*TASK GOAL*. If a line of the listing below contains the string "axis", count it, then give the total by itself.

┌────────

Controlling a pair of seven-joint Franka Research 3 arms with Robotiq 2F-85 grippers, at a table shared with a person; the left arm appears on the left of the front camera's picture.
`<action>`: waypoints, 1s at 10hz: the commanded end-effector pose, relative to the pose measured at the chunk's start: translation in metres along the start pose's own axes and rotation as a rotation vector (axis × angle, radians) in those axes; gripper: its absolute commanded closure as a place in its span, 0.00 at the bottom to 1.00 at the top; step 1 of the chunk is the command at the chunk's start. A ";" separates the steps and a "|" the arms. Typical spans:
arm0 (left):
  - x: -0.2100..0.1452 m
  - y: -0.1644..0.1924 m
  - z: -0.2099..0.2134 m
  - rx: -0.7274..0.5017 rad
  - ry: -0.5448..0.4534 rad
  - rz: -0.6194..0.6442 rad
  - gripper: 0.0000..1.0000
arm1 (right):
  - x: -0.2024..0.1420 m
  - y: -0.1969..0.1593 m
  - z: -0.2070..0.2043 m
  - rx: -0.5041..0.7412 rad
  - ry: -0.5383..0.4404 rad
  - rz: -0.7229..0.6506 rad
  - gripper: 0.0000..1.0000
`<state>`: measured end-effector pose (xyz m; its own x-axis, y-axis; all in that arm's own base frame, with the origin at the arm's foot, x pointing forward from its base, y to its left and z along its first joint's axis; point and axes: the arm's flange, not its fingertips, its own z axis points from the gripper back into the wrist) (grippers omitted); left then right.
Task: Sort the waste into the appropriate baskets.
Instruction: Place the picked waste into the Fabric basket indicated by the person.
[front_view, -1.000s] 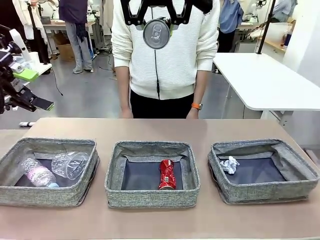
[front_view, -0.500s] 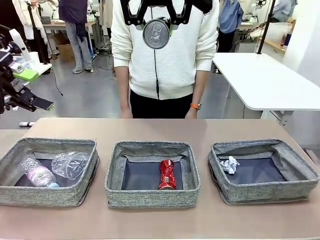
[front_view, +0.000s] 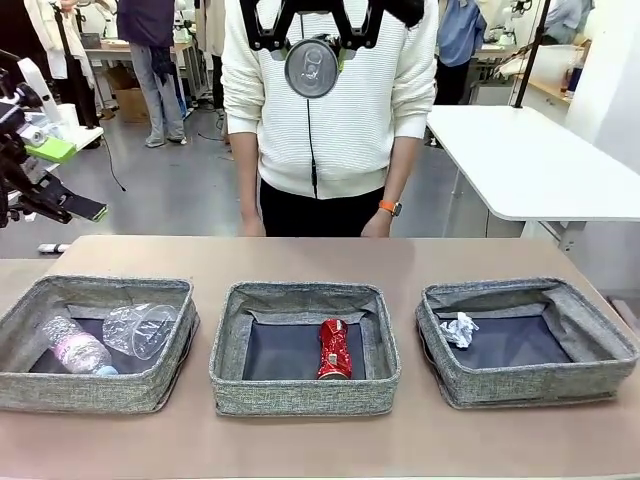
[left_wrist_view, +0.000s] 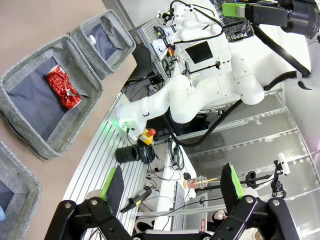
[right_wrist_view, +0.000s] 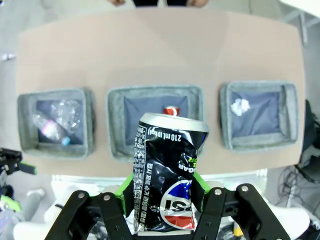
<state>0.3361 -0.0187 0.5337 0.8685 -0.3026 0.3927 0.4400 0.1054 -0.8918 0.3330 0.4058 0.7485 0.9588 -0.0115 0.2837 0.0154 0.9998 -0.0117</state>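
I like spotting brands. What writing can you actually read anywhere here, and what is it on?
"210ml" and "PEPSI", seen upside down: on the crushed dark printed can gripped by the right gripper.
Fine white print down that can's side: too small to read.
Pink label on the clear plastic bottle: blurred, unreadable.
Crushed red can: no legible print.

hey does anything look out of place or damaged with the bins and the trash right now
Nothing is missorted. The bottle and plastic cup share the left bin, the crushed red can lies in the middle bin, and the paper wad in the right bin. One dented dark can is held high in the right tool.
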 end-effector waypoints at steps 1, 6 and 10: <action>0.001 -0.002 0.000 -0.020 -0.011 -0.026 0.00 | -0.003 -0.003 -0.003 0.003 -0.004 -0.008 0.61; 0.001 -0.002 0.000 -0.020 -0.011 -0.026 0.00 | -0.003 -0.003 -0.003 0.003 -0.004 -0.008 0.61; 0.001 -0.002 0.000 -0.020 -0.011 -0.026 0.00 | -0.003 -0.003 -0.003 0.003 -0.004 -0.008 0.61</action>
<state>0.3361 -0.0187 0.5337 0.8685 -0.3026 0.3927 0.4400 0.1054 -0.8918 0.3330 0.4058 0.7485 0.9588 -0.0115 0.2837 0.0155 0.9998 -0.0117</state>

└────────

*EXERCISE RESULT*. 2